Calvert did not propose formal steps for bringing together New Democrats and Liberals under a single banner. "I don't know if I'm here to propose merger," he said. Still, he noted that the uniting of the right, when Stephen Harper orchestrated the marriage of the old Canadian Alliance and Progressive Conservative parties, changed Canadian politics. And the premier made the case that the NDP need not be viewed as a junior partner in any future move to join forces with the Liberals. He praised Jack Layton, the party's federal leader, for broadening the NDP's base. "So there may be an opportunity," Calvert said, "for the New Democratic Party to capture some of that which is left-of-centre and build on it."
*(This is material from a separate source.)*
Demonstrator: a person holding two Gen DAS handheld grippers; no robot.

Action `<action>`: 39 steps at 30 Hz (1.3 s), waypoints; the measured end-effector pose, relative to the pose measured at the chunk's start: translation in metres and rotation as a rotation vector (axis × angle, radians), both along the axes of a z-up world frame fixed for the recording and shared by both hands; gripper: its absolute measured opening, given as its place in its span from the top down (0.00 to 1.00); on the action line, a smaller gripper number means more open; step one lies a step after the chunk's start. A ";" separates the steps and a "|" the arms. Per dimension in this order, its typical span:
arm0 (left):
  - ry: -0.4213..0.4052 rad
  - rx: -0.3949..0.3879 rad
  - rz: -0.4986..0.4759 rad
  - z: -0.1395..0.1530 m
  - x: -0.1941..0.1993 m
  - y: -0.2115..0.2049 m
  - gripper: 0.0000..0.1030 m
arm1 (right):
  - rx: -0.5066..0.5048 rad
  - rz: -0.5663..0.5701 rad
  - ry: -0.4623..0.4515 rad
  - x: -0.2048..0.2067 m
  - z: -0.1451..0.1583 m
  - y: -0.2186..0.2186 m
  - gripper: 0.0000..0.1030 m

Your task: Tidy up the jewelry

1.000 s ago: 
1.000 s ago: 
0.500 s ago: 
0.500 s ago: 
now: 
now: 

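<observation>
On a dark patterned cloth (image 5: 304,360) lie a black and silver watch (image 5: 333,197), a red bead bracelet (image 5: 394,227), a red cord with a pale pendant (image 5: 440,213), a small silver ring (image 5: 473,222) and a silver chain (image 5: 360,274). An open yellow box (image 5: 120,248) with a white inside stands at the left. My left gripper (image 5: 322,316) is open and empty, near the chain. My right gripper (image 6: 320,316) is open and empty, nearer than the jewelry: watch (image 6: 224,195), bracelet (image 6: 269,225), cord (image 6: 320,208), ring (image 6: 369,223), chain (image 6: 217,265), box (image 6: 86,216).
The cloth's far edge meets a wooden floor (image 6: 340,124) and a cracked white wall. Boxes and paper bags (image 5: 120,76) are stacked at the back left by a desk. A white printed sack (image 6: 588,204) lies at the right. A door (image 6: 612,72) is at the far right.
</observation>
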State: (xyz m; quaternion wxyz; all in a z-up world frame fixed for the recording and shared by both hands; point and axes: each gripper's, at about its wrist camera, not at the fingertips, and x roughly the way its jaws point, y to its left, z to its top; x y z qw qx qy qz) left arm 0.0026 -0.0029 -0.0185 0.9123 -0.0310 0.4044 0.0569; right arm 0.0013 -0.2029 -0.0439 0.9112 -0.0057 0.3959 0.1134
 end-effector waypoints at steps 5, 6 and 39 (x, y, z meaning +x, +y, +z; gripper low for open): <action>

That upbeat appraisal of the NDP's stature in a possible realignment on the left will strike most Liberals as eccentric. Recent polls show the federal NDP far behind. A Léger Marketing poll conducted Jan. 30-Feb. 4 gave the Tories 38 per cent support nationally, the Liberals 31 per cent and the NDP 14 per cent. As well, the NDP's claim to being a mainstream voice of the centre-left has been challenged in recent years by significant defections. Former Ontario NDP premier Bob Rae joined the Liberal party to run in its leadership race last year, calling for "progressives" to unite by voting Liberal, and denouncing the NDP for ascribing to a simplistic "private sector is bad, public sector is good" instinct. Although Rae lost, Stéphane Dion, the new Liberal leader, is widely thought to have considerable appeal with left-leaning voters, especially with his emphasis on environmental policy.

Calvert's comments come as a new book by a former top NDP strategist is stirring up debate among the party faithful about its future. Jamey Heath left Layton's staff after last year's election to write Dead Centre: Hope, Possibility, and Unity for Canadian Progressives. But the unity his subtitle holds out hope for wouldn't come under what he calls the "corroded, directionless hulk of the Liberal party." He argues the Liberals have not only abandoned core convictions, they've lost their key electoral bastion -- failing to win a majority of Quebec seats in any election since 1980. His conclusion is that the NDP is better positioned to form the core of a left-of-centre coalition.

Liberals won't be buying that, of course. But the key thing about Heath's book, and Calvert's comments, is not their point about who should lead a uniting of the left. It's the fact that they see it coming. "These are interesting times," Calvert said, "to be a federal New Democrat." Or a Liberal, or even a Green, if the feeling that they need to find a way to unite continues to spread.